Harmony and faith to blend

By Carrie A. Moore
Deseret News religion editor

      A good quarterback could easily throw a football from the center of the Main Street Plaza to the Tabernacle on Temple Square. While the former has, in recent weeks, become a forum for religious rancor as First Amendment legal maneuvering continues, the latter will house the sacred sounds as many faiths come together Sunday night.
      Members of Salt Lake's Interfaith Roundtable are convinced that a higher power had a hand in that little paradox.
      The very area that has recently become "a battleground of divisiveness is now becoming the sacred ground of unity through the bridge of music," said Mark Allison, chaplain at University Hospital and a member of the Roundtable. The group was formed three years ago in anticipation of last year's Olympic Games and the need for locals to put their differences of faith aside. It continues on as a kind of grassroots effort to maintain the goodwill and cooperation that characterized the community's Olympic efforts.
      So for its second annual Interfaith Musical Tribute to the Human Spirit, the group chose the Tabernacle on Temple Square months ago — long before the Main Street Plaza issue came to a head in December.
      On Sunday, the Roundtable members will join thousands of Utahns in a display of unity they believe is sorely needed now. "Instead of espousing and shouting, we'll be listening," said Elaine Emmi, whose believes her presence on the Roundtable is indicative of its desire to be as inclusive as possible. "There are only 100 Quakers in Utah," she said, "yet they invited me to participate."
      That diversity of voices will literally be on display in the Tabernacle Sunday as Native American flutes and drums share the same venue as Buddhists for a blessing dance. A variety of Christian choirs will perform during the 90-minute program, along with the Wesley Bell Ringers and the Orchestra at Temple Square. Prayers will be offered by Muslims, Bahai's, Hindus, Jews and Christian Scientists.
      It is believed the event will include a more varied "melting pot" of faiths than any meeting ever held on Temple Square.
      Sister Bridget Clare McKeever with the Catholic Diocese hopes that fact alone will be enough to draw some who have hesitated to set foot in the Tabernacle in the past.
      Remembering the first time she visited Utah's largest tourist attraction, McKeever — who moved to the Beehive State seven years ago — said she lived in Utah for six months before she dared go to Temple Square.
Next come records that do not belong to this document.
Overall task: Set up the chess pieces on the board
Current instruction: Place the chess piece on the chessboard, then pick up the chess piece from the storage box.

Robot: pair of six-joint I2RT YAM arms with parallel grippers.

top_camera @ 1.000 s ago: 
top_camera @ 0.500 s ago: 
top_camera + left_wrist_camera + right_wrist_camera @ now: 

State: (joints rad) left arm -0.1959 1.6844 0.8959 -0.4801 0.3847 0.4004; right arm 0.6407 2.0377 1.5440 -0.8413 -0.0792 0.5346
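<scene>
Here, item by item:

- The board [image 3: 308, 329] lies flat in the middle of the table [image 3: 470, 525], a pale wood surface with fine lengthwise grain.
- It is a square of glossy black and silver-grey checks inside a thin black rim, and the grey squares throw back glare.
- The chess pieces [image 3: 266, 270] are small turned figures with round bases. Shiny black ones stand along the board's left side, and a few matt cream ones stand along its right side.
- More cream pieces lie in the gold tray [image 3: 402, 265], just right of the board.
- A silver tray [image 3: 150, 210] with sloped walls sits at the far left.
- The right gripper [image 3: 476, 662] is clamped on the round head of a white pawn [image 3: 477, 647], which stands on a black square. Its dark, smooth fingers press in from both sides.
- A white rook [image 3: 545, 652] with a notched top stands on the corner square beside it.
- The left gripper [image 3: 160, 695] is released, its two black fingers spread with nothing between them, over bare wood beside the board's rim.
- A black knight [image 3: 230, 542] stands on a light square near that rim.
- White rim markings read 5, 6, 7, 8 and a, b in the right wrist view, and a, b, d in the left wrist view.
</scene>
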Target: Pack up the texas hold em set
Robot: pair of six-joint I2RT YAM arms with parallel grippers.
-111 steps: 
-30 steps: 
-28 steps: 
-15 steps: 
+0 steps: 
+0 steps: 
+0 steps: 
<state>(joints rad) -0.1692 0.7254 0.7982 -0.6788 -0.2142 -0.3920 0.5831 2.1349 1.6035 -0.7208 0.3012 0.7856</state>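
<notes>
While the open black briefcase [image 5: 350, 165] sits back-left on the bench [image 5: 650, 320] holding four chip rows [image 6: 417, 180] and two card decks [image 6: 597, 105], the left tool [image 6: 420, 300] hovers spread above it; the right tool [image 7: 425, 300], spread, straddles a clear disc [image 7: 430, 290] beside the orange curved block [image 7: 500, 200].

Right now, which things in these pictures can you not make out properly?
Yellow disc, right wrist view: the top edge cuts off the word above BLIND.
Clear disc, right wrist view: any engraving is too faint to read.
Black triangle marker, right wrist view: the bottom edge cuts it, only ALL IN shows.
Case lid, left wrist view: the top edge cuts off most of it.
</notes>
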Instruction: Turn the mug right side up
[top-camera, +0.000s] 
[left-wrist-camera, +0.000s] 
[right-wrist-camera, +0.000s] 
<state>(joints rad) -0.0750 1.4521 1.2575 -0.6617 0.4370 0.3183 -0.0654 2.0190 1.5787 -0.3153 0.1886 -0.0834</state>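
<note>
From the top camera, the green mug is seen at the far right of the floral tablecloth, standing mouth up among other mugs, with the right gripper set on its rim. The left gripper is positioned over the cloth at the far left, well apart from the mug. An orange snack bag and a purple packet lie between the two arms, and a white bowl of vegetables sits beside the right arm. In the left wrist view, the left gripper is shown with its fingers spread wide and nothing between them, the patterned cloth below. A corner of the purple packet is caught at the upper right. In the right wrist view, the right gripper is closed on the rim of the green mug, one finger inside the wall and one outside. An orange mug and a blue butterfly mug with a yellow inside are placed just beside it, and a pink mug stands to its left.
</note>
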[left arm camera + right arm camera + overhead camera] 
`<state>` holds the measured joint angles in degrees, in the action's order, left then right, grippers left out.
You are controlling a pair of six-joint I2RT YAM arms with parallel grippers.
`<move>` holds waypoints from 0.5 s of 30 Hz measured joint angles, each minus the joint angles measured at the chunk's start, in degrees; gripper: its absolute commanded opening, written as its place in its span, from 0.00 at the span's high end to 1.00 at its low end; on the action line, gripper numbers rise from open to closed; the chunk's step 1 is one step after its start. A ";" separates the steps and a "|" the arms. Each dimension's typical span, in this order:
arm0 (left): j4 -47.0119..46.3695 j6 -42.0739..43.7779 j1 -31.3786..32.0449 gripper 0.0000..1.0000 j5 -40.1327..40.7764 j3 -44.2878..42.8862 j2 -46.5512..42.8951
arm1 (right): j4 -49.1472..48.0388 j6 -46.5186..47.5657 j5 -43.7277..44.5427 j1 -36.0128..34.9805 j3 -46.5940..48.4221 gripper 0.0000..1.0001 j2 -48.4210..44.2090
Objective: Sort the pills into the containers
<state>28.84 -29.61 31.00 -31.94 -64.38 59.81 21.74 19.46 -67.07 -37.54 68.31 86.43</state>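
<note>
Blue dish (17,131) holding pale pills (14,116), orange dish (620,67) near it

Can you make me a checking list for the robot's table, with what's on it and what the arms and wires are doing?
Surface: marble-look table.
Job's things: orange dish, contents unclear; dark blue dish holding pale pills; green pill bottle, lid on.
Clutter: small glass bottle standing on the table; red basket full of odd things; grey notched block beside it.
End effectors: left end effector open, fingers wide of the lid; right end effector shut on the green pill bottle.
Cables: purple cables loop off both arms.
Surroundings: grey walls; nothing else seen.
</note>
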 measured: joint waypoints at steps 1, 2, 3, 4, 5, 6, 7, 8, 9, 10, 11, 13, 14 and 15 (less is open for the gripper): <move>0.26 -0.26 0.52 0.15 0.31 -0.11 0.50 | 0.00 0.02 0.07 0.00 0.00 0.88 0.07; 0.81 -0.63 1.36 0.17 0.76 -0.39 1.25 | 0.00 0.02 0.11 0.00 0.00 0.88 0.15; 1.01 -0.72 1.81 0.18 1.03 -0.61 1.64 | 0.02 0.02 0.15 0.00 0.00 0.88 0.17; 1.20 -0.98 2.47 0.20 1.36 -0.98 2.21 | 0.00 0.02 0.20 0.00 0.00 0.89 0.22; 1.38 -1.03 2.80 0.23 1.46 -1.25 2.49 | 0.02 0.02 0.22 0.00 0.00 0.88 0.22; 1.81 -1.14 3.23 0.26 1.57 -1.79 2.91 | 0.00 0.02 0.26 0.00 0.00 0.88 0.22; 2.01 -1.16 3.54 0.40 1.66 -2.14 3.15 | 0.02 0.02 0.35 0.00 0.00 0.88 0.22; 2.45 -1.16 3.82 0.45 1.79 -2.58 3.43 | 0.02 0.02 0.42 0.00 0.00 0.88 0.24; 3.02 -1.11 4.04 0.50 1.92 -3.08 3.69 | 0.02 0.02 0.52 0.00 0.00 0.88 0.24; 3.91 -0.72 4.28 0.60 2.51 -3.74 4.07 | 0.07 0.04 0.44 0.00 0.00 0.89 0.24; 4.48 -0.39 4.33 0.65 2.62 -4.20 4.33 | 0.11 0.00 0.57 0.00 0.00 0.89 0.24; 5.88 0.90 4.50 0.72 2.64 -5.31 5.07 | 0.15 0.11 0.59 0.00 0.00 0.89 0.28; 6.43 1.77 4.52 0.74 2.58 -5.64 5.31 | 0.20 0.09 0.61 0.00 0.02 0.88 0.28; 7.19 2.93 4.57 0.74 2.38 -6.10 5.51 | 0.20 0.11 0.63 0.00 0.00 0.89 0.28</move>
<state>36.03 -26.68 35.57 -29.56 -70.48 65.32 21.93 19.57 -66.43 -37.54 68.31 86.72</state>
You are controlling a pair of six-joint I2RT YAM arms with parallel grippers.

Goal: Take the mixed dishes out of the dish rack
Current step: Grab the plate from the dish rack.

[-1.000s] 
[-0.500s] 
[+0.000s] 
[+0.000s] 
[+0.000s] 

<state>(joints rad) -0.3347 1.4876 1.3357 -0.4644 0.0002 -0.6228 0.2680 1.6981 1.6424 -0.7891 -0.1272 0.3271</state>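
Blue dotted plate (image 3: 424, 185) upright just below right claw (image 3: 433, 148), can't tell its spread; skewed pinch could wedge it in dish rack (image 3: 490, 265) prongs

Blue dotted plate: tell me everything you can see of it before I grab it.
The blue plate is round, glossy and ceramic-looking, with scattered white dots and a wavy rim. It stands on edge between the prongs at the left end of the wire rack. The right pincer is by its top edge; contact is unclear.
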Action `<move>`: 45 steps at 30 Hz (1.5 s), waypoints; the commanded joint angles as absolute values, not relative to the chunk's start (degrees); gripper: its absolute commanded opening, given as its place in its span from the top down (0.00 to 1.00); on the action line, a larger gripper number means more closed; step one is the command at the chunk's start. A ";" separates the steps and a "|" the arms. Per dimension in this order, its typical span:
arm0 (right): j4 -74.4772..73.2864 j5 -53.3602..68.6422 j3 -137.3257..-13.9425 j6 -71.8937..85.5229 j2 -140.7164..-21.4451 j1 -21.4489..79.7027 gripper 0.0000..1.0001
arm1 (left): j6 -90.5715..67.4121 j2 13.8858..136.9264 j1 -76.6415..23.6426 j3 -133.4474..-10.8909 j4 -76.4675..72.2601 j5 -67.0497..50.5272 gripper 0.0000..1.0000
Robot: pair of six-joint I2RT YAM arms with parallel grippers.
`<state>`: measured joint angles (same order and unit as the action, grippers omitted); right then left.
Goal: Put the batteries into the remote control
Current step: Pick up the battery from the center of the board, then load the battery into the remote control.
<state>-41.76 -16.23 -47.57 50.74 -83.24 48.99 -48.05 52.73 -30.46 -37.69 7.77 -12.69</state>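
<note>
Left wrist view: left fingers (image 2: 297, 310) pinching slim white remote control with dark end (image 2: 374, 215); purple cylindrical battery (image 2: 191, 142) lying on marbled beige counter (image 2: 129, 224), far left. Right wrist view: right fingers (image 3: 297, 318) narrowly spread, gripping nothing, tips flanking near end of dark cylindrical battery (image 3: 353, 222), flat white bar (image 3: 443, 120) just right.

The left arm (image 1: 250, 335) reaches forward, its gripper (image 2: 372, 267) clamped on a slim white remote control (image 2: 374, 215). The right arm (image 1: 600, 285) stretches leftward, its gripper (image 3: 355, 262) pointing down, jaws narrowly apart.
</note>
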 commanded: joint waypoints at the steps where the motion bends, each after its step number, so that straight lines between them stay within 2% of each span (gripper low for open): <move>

She laughs now as she remembers the Christmas lights there finally drew her onto the literal centerpiece of The Church of Jesus Christ of Latter-day Saints.
      Coming from California, she'd heard some of the prejudice surrounding "the Mormons" and it made her "so afraid to go to Temple Square." Yet when no one tried to accost her the first time, she decided to take visiting guests and return. Now she goes on her own.
      Her fear was ill-founded, she said — just like the fear many Utahns have of visiting a worship space that isn't "their own."
      "That's where people get stuck," said Maxine Hanks, now a minister in her own faith who was excommunicated from the LDS Church more than a decade ago. Her desire to facilitate interfaith cooperation eventually overcame her fear of interacting with LDS men who are also a part of the Roundtable.
      When she sat across from one and they struck up a conversation, "I took it as a sign from God that it would be OK and I could continue. It's the fear we all have that gets in the way, that fear of the unknown. That's the thing that's stopping us, the fear that we might be changed by someone else."
      The members agree that mutual acceptance and respect are the goals they have been able to achieve among themselves and hope to foster in the wider community as others are encouraged to reach beyond their owns faiths.
      In fact, Gov. Mike Leavitt has issued a proclamation declaring Feb. 2-9 as Interfaith Week in Utah, with the hope that every resident will make friends with someone of a different faith or heal a faith-related conflict. Roundtable members agree they've changed for the better as they've worked personally on those goals.
      And they say that's the way Utah's ongoing religious divide can eventually be healed — one person at a time.
     


E-mail: carrie@desnews.com

©Copyright 2003, Deseret News (Salt Lake City, UT, USA)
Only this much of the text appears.